You’re probably familiar with the story by now. After years of legal wrangling, the Government was forced into publishing a draft Air Quality Plan ahead of the election. This document should, in theory, have given us a sense of their intentions for diesel vehicles – but it didn’t really. We’ll have to wait until the release of the full Air Quality Plan, which is due by 31 July, or perhaps even the Autumn Budget, until we know whether diesel motorists will face tax hikes, or whether they’ll be compensated by a scrappage scheme.

These policy changes, if they happen, will be hugely significant for fleet operators. They’ll be hugely significant for people outside of fleets too. Yet the Queen’s Speech made no mention of them. In fact, the only time that air quality was mentioned was in connection with the charging infrastructure for electric vehicles. The Government is seeking more powers to make service stations and fuel suppliers install charge points for public use.

This doesn’t mean that the Air Quality Plan won’t be part of the Government’s legislative agenda. It simply demonstrates that, despite its billing, not every policy is included in the Queen’s Speech. Again, fleets will have to wait for the details on diesel.

Technically, there was some action against emissions elsewhere in the Queen’s Speech – although it wasn’t new. You might remember that, before the election, the Government stripped out various parts of the latest Finance Bill to ensure that the most important sections were passed ahead of Parliament’s dissolution. These stripped-out parts included a new system of Company Car Tax for 2020-21, which would have further incentivised the uptake of Ultra-Low Emission Vehicles. The Government promised that these policies would return after the election, and so they may. The Queen’s Speech makes mention of a Summer Finance Bill 2017 that will, presumably, bring the new CCT system back into being.

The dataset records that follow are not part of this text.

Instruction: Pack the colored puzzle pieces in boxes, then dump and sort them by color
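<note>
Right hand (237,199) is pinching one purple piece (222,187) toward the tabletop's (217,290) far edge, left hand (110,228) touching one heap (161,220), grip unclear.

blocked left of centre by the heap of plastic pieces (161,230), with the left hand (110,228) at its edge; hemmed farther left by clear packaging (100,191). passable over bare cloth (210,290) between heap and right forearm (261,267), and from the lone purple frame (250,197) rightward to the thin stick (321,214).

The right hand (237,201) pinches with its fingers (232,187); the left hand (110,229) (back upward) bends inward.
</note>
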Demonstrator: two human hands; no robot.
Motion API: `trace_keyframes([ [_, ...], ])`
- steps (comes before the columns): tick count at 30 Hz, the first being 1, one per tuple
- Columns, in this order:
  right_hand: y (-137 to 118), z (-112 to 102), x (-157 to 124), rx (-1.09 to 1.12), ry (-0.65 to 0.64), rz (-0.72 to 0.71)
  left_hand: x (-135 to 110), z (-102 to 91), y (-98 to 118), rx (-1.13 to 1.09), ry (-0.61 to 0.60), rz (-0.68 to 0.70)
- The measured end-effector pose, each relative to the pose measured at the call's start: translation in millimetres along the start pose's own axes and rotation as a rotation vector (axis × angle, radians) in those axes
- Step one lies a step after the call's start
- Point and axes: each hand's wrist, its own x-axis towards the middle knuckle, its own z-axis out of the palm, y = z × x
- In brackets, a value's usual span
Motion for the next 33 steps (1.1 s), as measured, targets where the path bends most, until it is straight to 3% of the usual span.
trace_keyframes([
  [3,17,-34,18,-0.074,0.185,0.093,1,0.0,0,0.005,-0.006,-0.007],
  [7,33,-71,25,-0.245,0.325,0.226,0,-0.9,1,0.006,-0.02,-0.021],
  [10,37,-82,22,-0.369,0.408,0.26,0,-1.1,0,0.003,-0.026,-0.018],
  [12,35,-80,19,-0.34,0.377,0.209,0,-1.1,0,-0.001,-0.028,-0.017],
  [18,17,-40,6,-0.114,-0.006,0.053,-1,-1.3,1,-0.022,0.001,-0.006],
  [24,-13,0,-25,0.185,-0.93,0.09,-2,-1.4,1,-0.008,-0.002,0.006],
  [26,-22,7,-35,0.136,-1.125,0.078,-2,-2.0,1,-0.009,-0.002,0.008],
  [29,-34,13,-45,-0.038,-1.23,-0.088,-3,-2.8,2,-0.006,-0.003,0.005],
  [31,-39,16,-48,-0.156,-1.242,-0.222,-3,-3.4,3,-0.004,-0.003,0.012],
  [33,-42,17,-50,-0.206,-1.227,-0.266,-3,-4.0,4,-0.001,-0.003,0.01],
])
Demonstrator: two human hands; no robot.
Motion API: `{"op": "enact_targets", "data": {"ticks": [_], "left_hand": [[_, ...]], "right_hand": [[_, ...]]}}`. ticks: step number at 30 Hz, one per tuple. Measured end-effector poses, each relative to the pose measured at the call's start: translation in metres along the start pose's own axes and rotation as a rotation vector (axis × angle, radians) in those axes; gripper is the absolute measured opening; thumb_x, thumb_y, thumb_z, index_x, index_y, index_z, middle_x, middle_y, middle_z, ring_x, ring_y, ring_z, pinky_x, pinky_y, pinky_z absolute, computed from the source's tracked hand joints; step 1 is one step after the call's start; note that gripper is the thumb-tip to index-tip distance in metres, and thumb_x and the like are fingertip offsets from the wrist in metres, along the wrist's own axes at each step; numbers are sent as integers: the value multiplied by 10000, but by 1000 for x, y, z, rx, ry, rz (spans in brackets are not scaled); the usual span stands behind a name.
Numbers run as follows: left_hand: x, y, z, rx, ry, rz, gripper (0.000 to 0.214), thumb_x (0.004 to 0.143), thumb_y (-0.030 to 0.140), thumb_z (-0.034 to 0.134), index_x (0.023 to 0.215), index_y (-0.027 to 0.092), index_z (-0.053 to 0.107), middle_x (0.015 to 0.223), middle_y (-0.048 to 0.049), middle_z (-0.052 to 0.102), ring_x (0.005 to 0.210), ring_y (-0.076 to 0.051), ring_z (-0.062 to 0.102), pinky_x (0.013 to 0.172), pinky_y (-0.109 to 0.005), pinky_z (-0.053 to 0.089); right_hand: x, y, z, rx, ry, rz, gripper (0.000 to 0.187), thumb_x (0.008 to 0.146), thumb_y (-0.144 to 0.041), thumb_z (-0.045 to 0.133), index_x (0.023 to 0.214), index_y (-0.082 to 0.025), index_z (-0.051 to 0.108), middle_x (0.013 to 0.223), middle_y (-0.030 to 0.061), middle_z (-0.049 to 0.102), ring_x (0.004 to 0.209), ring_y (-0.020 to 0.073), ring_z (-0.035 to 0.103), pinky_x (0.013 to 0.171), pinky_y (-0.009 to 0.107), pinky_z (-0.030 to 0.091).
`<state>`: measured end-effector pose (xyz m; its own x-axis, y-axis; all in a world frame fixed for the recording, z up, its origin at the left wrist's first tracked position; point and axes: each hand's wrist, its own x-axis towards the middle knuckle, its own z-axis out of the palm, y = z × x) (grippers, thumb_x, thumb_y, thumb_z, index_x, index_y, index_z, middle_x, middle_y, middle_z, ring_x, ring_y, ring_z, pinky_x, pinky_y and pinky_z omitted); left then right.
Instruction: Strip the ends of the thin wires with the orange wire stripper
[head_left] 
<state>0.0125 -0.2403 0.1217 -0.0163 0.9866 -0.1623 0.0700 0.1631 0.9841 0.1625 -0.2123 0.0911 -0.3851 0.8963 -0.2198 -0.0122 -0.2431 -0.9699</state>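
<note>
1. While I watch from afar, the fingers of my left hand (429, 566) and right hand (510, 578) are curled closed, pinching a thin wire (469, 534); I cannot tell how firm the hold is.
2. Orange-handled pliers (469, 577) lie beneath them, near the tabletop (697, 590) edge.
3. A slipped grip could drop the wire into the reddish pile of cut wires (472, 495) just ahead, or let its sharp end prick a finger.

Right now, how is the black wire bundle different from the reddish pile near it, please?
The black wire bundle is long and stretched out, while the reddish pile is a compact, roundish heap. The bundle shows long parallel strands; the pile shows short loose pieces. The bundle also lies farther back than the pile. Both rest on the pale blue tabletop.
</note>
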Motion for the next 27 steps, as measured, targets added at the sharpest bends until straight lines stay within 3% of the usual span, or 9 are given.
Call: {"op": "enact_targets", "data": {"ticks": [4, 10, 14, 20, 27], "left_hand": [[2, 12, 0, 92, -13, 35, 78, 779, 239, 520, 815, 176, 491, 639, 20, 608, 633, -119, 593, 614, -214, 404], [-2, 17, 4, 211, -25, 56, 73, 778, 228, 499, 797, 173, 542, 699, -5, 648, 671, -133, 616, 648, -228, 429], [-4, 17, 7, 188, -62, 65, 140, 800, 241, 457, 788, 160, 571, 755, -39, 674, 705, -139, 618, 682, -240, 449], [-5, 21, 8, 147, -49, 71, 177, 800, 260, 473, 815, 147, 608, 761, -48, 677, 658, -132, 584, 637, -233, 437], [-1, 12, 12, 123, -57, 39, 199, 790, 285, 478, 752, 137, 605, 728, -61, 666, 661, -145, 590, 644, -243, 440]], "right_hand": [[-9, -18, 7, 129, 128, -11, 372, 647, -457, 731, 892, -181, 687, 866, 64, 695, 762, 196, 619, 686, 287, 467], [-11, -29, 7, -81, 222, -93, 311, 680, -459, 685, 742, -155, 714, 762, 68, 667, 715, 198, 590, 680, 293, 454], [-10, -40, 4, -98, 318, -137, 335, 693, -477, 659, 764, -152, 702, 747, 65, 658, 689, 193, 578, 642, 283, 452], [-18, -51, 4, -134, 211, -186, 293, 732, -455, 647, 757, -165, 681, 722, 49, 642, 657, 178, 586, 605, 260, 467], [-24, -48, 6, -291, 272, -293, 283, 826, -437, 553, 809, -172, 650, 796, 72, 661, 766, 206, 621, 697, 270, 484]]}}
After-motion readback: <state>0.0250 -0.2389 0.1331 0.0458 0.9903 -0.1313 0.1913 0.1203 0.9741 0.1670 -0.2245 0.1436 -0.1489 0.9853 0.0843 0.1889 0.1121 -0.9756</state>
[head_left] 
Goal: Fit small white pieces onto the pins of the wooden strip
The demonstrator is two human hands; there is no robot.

Heathrow was a notable absence from the Queen’s Speech. The Government hasn’t officially dropped its plan for a third runway at the airport, but it may be facing up to the realities we highlighted in our previous post. Support for the policy isn’t even certain among Conservative MPs, let alone Labour, Lib Dem and SNP ones. May would struggle to get the numbers she needs.


This was an area of rare consensus among the major parties ahead of the election, and that was reflected in the Queen’s Speech. The Conservatives are charging ahead with the legislation for the second phase of HS2, which will take the line up to Manchester and Leeds.

However, a swift start doesn’t mean a swift resolution. Major infrastructure projects have a habit of getting stuck in the weeds – indeed, as we’ve written before, the first phase of HS2 took years to make it into law.


Only one major party ran on a promise to renationalise the entire railway network – and that was Labour. The fact that we now have a Conservative minority government means that renationalisation wasn’t part of the Queen’s Speech. However, this doesn’t mean that it isn’t part of the political conversation. Jeremy Corbyn and his ideas were bolstered by the election result, and they could even find themselves in Number 10 should May’s Government collapse.


The Queen’s Speech reaffirmed the Government’s commitment to the new fiscal rules set out by Philip Hammond in his first Autumn Statement and approved by Parliament in January. The main target is to eliminate the deficit as soon as possible, which the Government now deems to be ‘the middle of the next decade’. This doesn’t leave any room to borrow for infrastructure projects in the long-term, although the Government does plan to do so over the next few years.

However, the Government has also promised to ‘reflect on the message the voters sent at the General Election’ in relation to fiscal policy. Given that the Labour Party outperformed expectations while promising a £250 billion investment package, that ‘reflection’ might result in a conversion to greater spending on roads, rail and other infrastructure.

And that is the story of the Queen’s Speech in general. With her majority gone, with her authority weakened, and with the Brexit negotiations underway, Theresa May has had to temper here policy programme. Will the forthcoming Air Quality Plan and the Autumn Budget be as ambitious as they might otherwise have been? We shall find out in the coming weeks and months.